Problem to solve: For the records that follow, return only the count of lines containing the string "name".

Source data:
- - - - -
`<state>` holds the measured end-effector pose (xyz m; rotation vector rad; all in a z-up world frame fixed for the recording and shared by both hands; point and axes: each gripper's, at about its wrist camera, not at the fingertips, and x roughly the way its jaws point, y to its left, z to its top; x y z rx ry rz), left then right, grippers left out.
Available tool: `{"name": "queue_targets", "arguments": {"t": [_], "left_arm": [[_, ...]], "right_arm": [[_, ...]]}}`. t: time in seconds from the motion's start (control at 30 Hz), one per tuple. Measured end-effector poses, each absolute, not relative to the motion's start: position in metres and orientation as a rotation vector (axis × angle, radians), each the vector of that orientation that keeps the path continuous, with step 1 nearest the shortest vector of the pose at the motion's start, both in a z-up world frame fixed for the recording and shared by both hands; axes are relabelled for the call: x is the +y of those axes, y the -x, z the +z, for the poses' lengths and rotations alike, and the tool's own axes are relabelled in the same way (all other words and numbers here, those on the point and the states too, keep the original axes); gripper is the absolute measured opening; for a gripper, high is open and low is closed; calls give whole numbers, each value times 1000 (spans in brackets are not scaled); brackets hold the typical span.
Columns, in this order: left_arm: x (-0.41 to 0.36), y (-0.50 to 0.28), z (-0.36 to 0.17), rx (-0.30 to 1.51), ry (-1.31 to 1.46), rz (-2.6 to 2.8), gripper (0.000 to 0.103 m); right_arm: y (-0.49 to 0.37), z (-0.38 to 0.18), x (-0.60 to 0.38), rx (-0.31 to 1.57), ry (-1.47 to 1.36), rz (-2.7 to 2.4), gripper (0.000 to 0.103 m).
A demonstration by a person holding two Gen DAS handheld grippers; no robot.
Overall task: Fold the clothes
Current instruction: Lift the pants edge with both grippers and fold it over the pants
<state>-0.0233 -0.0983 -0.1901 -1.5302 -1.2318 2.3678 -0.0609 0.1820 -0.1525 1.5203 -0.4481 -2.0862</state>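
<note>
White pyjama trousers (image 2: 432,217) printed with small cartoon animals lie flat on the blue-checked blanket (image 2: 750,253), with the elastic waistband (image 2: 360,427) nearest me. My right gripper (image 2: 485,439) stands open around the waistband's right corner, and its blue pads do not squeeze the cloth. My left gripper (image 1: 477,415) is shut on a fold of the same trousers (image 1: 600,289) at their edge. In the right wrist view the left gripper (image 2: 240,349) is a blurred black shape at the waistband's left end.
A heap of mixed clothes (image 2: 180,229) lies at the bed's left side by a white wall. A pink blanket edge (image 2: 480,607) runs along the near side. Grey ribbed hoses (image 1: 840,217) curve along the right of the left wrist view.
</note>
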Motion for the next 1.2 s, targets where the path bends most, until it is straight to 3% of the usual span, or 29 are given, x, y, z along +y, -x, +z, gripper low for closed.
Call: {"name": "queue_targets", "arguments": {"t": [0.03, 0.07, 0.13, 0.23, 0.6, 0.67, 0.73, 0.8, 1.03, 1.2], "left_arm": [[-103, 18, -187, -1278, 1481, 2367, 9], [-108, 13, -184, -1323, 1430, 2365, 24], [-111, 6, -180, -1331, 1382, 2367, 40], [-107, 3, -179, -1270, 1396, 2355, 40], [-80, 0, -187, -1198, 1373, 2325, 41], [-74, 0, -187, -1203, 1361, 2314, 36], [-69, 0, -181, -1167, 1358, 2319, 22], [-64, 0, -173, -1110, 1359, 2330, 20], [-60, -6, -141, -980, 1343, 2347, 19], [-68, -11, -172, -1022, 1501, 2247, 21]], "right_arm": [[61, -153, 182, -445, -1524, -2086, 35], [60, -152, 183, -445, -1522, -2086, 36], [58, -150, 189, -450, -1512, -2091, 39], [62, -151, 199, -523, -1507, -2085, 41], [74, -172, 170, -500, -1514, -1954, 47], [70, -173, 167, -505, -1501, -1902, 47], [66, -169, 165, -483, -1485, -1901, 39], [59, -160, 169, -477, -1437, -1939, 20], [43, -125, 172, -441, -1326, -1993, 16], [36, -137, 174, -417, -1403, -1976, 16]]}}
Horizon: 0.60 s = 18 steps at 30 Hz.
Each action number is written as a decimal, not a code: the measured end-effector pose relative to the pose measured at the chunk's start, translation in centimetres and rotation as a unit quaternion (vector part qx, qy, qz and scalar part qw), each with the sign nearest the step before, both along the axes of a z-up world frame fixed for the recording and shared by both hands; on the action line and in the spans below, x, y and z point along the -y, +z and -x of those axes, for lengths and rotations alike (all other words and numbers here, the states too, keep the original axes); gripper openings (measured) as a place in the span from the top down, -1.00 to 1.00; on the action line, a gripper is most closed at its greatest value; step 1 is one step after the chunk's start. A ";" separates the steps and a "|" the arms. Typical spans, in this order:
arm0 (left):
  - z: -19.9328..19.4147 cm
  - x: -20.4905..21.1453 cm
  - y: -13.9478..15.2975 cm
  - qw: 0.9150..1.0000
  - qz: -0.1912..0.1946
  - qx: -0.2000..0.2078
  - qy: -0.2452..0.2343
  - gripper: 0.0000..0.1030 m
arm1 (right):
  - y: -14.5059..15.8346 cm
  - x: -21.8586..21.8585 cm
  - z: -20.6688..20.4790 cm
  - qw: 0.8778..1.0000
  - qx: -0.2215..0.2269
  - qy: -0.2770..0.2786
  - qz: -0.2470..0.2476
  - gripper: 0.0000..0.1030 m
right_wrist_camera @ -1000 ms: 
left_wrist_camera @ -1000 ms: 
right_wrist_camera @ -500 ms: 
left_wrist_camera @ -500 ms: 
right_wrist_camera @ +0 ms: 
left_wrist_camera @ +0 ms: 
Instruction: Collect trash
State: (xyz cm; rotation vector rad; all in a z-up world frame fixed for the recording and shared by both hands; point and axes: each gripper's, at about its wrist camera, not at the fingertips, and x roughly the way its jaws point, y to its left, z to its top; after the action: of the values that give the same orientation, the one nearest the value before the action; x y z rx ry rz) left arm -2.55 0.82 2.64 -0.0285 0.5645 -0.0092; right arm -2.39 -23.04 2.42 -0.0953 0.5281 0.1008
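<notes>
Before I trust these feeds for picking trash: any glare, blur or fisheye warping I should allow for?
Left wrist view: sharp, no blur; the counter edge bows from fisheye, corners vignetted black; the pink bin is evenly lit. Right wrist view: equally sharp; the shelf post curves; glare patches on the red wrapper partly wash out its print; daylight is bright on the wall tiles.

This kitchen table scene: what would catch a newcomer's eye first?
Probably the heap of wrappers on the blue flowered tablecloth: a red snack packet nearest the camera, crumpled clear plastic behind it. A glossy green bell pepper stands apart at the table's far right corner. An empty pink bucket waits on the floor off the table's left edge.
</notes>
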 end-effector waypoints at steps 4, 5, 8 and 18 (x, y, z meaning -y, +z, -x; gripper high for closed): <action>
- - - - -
Exercise solution: 2